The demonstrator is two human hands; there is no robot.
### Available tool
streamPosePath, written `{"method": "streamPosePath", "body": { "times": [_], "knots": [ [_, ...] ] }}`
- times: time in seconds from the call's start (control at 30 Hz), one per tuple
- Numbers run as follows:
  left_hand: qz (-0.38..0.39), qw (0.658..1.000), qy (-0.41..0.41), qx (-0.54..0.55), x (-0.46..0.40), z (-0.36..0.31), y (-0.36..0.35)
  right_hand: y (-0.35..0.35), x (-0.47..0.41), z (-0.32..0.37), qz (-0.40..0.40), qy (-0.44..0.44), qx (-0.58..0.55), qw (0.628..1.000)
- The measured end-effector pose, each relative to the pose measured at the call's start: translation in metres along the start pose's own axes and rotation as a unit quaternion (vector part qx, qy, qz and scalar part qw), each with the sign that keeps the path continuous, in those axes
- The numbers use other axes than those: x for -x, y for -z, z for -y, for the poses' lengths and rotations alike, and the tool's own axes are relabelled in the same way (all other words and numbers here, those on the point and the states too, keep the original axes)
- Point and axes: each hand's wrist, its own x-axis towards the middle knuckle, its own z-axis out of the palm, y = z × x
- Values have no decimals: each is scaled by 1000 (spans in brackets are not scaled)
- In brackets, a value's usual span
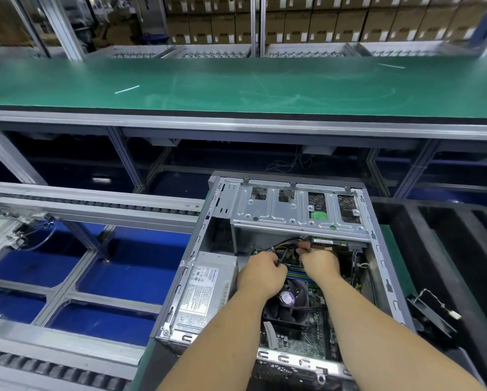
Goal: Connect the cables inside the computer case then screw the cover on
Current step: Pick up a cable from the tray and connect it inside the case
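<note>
Case (197, 249) holds power supply (205, 289), fan (287, 303); left hand (260, 273) and right hand (319, 262) both grasp cables (286, 247).

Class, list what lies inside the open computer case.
Inside the computer case: a power supply, a black fan, a circuit board, a metal drive cage and cables. Both hands, left hand and right hand, cover the cable plugs.

Open computer case (383, 266), black cables (286, 247) inside

Single head-worn view, facing forward and down, close over the open computer case (290, 266), wide-angle.
</note>
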Motion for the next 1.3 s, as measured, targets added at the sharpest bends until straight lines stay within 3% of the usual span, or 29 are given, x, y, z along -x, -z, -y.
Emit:
{"method": "streamPosePath", "body": {
  "times": [0.47,1.03,1.3],
  "knots": [
    [-5,1000,-12,2,-2,2,-2,1,0,-4,22,42,-82,995],
    [-2,998,-58,15,-2,2,-3,5,-7,-3,54,18,-19,998],
    [-6,998,-57,7,-2,1,-3,2,-8,-5,38,-6,-120,992]
  ]
}}
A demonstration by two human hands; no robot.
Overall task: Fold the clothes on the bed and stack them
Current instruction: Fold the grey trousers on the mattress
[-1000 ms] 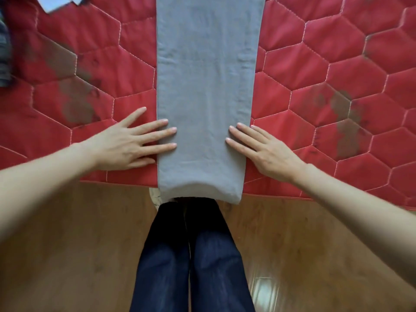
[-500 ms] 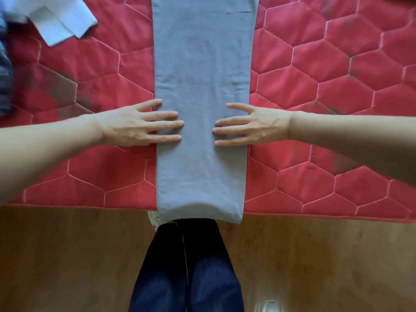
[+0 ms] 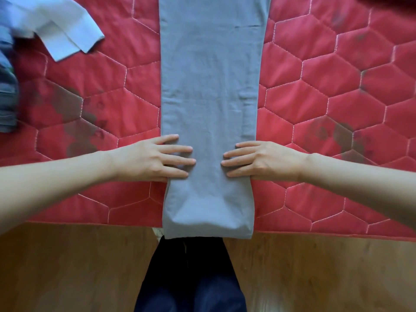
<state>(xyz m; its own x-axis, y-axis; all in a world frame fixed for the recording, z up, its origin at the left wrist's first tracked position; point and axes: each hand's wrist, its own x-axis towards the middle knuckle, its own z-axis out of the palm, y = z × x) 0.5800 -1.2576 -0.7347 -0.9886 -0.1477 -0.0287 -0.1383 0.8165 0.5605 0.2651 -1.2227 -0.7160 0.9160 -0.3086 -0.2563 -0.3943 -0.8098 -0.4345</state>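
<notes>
Red bed [image 3: 94, 91]: hands [image 3: 153, 159] press grey garment [image 3: 209, 86].

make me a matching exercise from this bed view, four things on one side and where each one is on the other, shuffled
Things:
1. grey garment
2. white garment
3. left hand
4. right hand

Places:
A. top left corner of the red quilt
B. fingers flat on the grey strip's right edge
C. long strip down the middle, overhanging the near edge
D. fingers flat on the grey strip's left edge

Pairs: 1-C, 2-A, 3-D, 4-B
</notes>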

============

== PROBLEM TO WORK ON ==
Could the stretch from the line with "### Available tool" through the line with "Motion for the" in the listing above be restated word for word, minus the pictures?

== ANSWER BELOW ==
### Available tool
streamPosePath, written `{"method": "streamPosePath", "body": { "times": [_], "knots": [ [_, ...] ] }}`
- times: time in seconds from the call's start (control at 30 Hz), one per tuple
- Numbers run as follows:
  left_hand: qz (-0.38..0.39), qw (0.658..1.000), qy (-0.41..0.41), qx (-0.54..0.55), x (-0.46..0.40), z (-0.36..0.31), y (-0.36..0.35)
  right_hand: y (-0.35..0.35), x (-0.47..0.41), z (-0.32..0.37), qz (-0.40..0.40), qy (-0.44..0.44), qx (-0.58..0.55), qw (0.628..1.000)
- The measured end-effector pose, each relative to the pose measured at the call's start: translation in metres along the start pose's own axes and rotation as a unit quaternion (vector part qx, qy, qz and scalar part qw), each with the sign that keeps the path continuous, in those axes
- The numbers use other axes than those: x for -x, y for -z, z for -y, for the poses' lengths and rotations alike, and the tool's own axes are relabelled in the same way (all other words and numbers here, those on the point and the states too, keep the original axes)
- Point and axes: each hand's wrist, its own x-axis towards the middle knuckle, its own z-axis out of the palm, y = z × x
- Values have no decimals: each is scaled by 1000 (spans in brackets are not scaled)
- In brackets, a value's usual span
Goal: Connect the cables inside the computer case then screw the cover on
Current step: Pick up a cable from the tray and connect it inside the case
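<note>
Case (197, 249) holds power supply (205, 289), fan (287, 303); left hand (260, 273) and right hand (319, 262) both grasp cables (286, 247).

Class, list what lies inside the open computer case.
Inside the computer case: a power supply, a black fan, a circuit board, a metal drive cage and cables. Both hands, left hand and right hand, cover the cable plugs.

Open computer case (383, 266), black cables (286, 247) inside

Single head-worn view, facing forward and down, close over the open computer case (290, 266), wide-angle.
</note>
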Motion for the next 1.3 s, as measured, targets added at the sharpest bends until straight lines stay within 3% of the usual span, or 29 are given, x, y, z along -x, -z, -y.

With the answer given, the exercise is closed.